Ma bisogna anche individuare le priorità, solitamente sulla base della “promessa di successo”, e le modalità concrete di conduzione della ricerca e della sperimentazione nel campo della salute. Inoltre, per il Forum per la ricerca biomedica, "punto di assoluta importanza è quello relativo alle politiche di incentivazione dell’innovazione, ed in particolare della ricerca biomedica innovativa, ed alla relativa remunerazione, senza il quale ogni altro sforzo risulterebbe vano”.
In particolare, il Forum per la Ricerca Biomedica propone di vagliare le seguenti significative opzioni:
- la collaborazione tra pubblico e privato, "tema antico, rispetto al quale notevoli passi avanti sono stati fatti nel tempo anche in paesi come l’Italia, tradizionalmente poco inclini a simili collaborazioni. Ma molto ancora resta da fare, rispetto all’ampio possibile panorama delle collaborazioni e alleanze tra industria e accademia in modo particolare";
- la collaborazione precompetitiva tra aziende, favorita da programmi nazionali ed internazionali;
- la definizione di innovatività nel campo specifico della ricerca biomedica e le modalità della sua misurazione e remunerazione.

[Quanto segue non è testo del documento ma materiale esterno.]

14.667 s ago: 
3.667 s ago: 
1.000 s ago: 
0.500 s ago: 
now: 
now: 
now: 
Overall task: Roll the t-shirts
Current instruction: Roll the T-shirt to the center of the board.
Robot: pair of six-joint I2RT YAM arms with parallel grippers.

C'è un punto, poi, che "appare particolarmente importante tra le proposte da portare avanti per un futuro non immediato": quello della valutazione congiunta dei costi delle terapie in tutte le loro articolazioni. “Come accade anche in altri comparti e settori, questo ambito di spesa pubblica per le politiche del benessere soffre per la carente integrazione delle informazioni e delle valutazioni sul mix degli strumenti e dei servizi e sull’impatto complessivo del processo terapeutico sul singolo paziente e sulle categorie di pazienti. Questa carente integrazione non permette di valutare ad esempio quali siano i risparmi ottenibili in uno dei segmenti della terapia grazie al potenziamento di una altro segmento. Così non siamo in grado di produrre valutazioni rispetto ai risparmi ottenibili ad esempio nella spesa ospedaliera a seguito dell’investimento in farmaci innovativi”.